Good web applications that we all use are about scale and there are very limited platforms (some say there are non) that exist out of the box that can give you that.
If a web application wants to get reasonable response times its a combination of the hardware they want to invest in and the optimization of their code in relation to the traffic the application is getting.
Its not that the technology is far behind at all. It's a different set of tools compared to enterprise applications that even at the largest enterprise will serve in a day less than a heavy traffic site serves in an hour.
Regarding what developers are (or aren't doing), its all up to the developers and the company they work in. I know that I know enough about how databases work (and how specific databases work) to be able to do quite a bit of the things a DBA can do, and if I don't, I simply read about it.
I think that a great developer has to touch every aspect of a web application starting from understand what is the needed hardware and how it works (knowing, for example, the performance vs. reliably issue of storage systems), how the operating system works and what tweaks can be done to boost its performance, how the protocols that are used works and what are the ways to optimize them (understanding, for example, how HTTP works and how HTTP caching works can make a dramatic effect), understand the runtime they are working in - if you are in PHP dig in and figure out how it works and what are the best practices for using it, the same goes for Java, .NET, Python, Ruby, etc.
You also need to measure everything, have base lines and comparison points so that you'll know where are your bottlenecks, what are the applications limits so that you'll know when to change development strategy in some components or to scale out to additional servers.

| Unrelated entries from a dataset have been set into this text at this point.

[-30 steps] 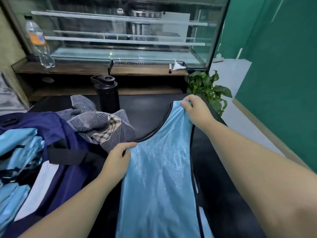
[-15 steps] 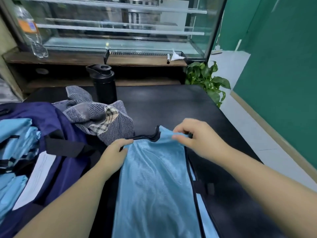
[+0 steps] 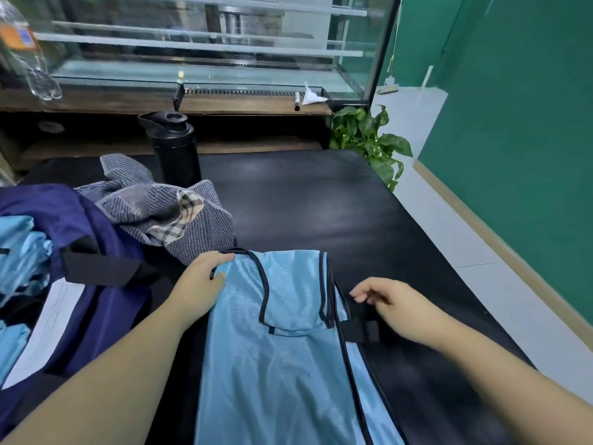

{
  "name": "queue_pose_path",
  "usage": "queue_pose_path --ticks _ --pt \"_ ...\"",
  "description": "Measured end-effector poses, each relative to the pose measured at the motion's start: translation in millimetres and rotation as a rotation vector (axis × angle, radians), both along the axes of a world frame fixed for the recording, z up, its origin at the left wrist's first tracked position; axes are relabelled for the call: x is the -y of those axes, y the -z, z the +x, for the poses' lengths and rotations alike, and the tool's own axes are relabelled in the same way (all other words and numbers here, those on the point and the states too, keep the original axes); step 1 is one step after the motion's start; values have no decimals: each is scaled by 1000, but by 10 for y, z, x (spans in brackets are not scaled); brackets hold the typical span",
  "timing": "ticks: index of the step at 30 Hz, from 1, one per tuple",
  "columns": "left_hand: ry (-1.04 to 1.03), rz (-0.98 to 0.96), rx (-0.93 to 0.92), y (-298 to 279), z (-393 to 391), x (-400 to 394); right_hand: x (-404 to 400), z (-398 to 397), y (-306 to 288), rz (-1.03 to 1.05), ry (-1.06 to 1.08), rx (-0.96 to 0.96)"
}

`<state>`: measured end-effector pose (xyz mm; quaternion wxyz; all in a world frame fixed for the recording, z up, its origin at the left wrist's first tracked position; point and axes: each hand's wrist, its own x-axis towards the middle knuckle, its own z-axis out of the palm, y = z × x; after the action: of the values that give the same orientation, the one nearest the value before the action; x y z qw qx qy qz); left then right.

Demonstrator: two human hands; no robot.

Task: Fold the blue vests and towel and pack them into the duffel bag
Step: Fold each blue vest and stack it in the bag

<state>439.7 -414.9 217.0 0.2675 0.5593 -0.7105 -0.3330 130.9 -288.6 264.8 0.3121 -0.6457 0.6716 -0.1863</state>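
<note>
A light blue vest with dark trim lies lengthwise on the black table, its top part folded back toward me. My left hand pinches the vest's upper left corner at the fold. My right hand hovers just right of the vest with loosely curled fingers, holding nothing, beside a black strap tab. A crumpled grey striped towel sits behind my left hand. The navy duffel bag lies open at the left, with folded blue vests inside.
A black flask stands behind the towel. A glass display case and a wooden shelf run along the back, with a plastic bottle at the far left. A green plant grows past the table's far right corner.
My right hand carried the vest's top edge from the far end toward me, laid it over the vest, and let go. My left hand stayed at the left edge.
</note>
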Motion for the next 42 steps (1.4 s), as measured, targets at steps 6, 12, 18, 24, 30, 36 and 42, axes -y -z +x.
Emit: queue_pose_path --ticks 6,12,18,24,30,36,42 --pt "-3 6 -1 7 4 -1 -164 -85 51 129 -183 -37" --pt "-5 20 -10 21 4 8 -215 -11 196 -49 -126 -5" --pt "-2 6 2 27 4 6 -275 -53 147 -66 -76 -24" --pt "-6 6 1 21 1 -3 -278 -117 124 114 126 211" --pt "-2 13 14 33 6 10 -197 -139 140 103 76 -33" --pt "-3 3 29 25 3 2 -183 -36 102 26 -125 -278" --pt "-14 2 19 3 -14 -31 -181 1 127 -115 -207 -232"
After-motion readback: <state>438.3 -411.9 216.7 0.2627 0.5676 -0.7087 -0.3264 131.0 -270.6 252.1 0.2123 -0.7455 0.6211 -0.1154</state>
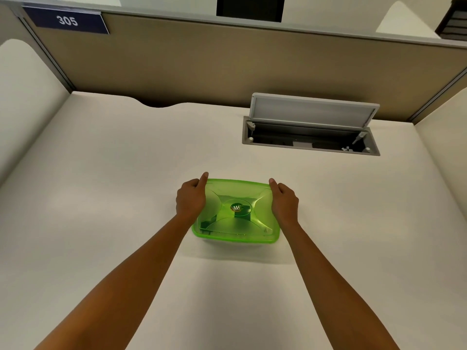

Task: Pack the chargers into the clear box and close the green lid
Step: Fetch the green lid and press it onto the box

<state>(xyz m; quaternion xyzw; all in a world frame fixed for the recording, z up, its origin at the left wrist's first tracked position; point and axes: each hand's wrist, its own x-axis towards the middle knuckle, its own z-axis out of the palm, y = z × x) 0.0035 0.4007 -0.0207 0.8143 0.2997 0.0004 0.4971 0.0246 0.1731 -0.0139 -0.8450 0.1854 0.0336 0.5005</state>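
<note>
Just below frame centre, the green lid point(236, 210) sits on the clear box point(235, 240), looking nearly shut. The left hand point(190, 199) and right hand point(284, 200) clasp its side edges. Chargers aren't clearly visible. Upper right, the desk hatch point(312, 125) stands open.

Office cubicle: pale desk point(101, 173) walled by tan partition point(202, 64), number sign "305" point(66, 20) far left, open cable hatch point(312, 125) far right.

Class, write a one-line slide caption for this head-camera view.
Left hand and right hand grip the sides of the green lid on a beige desk.
</note>
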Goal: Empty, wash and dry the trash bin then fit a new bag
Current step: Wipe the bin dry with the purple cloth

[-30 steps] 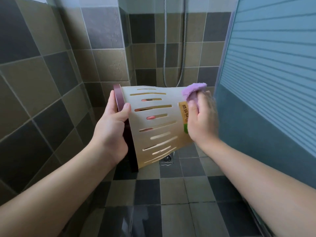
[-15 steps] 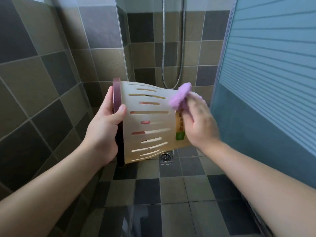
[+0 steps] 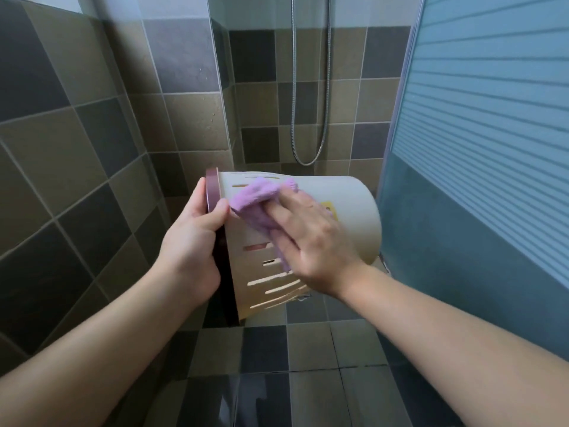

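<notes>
Tiled wall (image 3: pixel 61 155), left: squares of dark grey and olive, running back to a corner.

Left hand (image 3: pixel 191 241): grip closed on the dark maroon rim (image 3: pixel 212 192) of the trash bin, thumb over the rim's outer edge onto the side wall, fingers hidden behind the rim.

Trash bin (image 3: pixel 348 217): cream plastic, held in the air above the floor, lying on its side with the open mouth to the left and the closed base to the right. Rows of long slots cut through the side wall. A yellow label shows partly beyond the right hand. The interior faces away; contents cannot be told from here.

Cloth (image 3: pixel 252 201): lilac, bunched, pressed against the upper side wall of the bin, just beside the left thumb.

Right hand (image 3: pixel 311 241): laid flat over the cloth, fingers fairly straight and spread, pressing it to the bin; grip wide, not curled round anything.

Floor (image 3: pixel 308 349): same grey and olive tiles, wet sheen at the near edge. A small part of something shows under the bin's lower edge, too hidden to name.

Shower hose (image 3: pixel 308 87): metal, hanging in a loop on the back wall above the bin.

Shower door (image 3: pixel 477 149), right: frosted blue-grey panel with horizontal stripes on its upper part, plain below.
</notes>
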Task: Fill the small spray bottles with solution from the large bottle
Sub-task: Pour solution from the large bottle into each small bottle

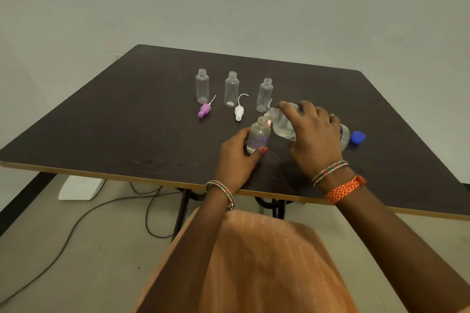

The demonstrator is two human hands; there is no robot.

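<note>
- Head view, frame centre: the left hand (235, 152) grips a small bottle (258, 138) standing upright on the dark surface (127, 119).
- The right hand (314, 132) grips the large bottle (282, 124), tilted, its mouth at the small bottle's opening.
- Above them stand three open small bottles (232, 89); a purple cap (204, 110) and a white cap (239, 112) lie near.
- A blue cap (357, 138) lies right of the large bottle.

The right hand (314, 132) covers most of the large bottle (281, 126) — its label unreadable.
</note>
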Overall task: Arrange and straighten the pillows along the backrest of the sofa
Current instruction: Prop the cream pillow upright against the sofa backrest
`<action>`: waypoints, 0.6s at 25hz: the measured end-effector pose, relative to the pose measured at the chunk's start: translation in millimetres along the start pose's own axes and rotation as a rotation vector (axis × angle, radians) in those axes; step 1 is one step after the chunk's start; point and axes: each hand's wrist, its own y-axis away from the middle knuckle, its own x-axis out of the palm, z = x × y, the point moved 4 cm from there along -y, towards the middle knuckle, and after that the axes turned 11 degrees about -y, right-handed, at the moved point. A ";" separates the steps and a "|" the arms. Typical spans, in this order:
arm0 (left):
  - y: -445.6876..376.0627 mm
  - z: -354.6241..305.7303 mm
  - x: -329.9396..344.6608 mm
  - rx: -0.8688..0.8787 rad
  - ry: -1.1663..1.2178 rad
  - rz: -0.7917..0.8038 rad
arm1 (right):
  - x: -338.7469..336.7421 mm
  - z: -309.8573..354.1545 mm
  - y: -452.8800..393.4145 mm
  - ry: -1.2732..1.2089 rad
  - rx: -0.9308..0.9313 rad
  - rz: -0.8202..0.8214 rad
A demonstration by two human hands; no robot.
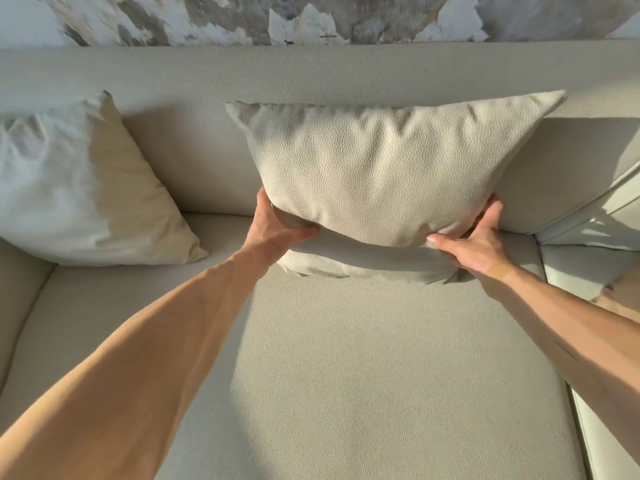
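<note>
A beige textured pillow stands upright in the middle of the sofa, leaning against the backrest. My left hand grips its lower left corner, thumb on the front face. At the lower right corner my right hand holds it the same way, fingers curled behind the edge. The pillow's bottom edge folds forward onto the seat cushion. A second cream pillow leans tilted against the backrest at the left, in bright sunlight.
A patterned wall rises behind the sofa. The left armrest borders the seat. At the right, another seat section adjoins, and a tan object shows at the right edge.
</note>
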 end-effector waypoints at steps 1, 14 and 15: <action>0.5 -1.8 -0.5 0.001 -0.006 0.007 | -1.0 -1.2 -1.4 0.004 0.008 -0.003; 29.7 -23.9 -29.4 -0.016 -0.159 0.043 | -26.5 37.4 34.6 0.456 -0.041 0.085; 35.8 -30.7 -34.7 -0.005 -0.176 0.052 | -29.2 45.3 43.0 0.511 -0.049 0.110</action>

You also need to know about databases and how they scale to understand why you should avoid writing SQL statements with JOIN if at some point you want to scale to a point when you need to partition your database to multiple servers because you have reached your write block.
You should know how to optimize on the client side because your server can return results in under 100ms but the client may take time to render it because of the HTML quality you serve or the abundance of external resources you use and generate additional browser connections to load them.
So, to sum things up, keep and open mind and try to touch every aspect to get the bigger picture. It will make you a better developer writing better code due to a broader view of things.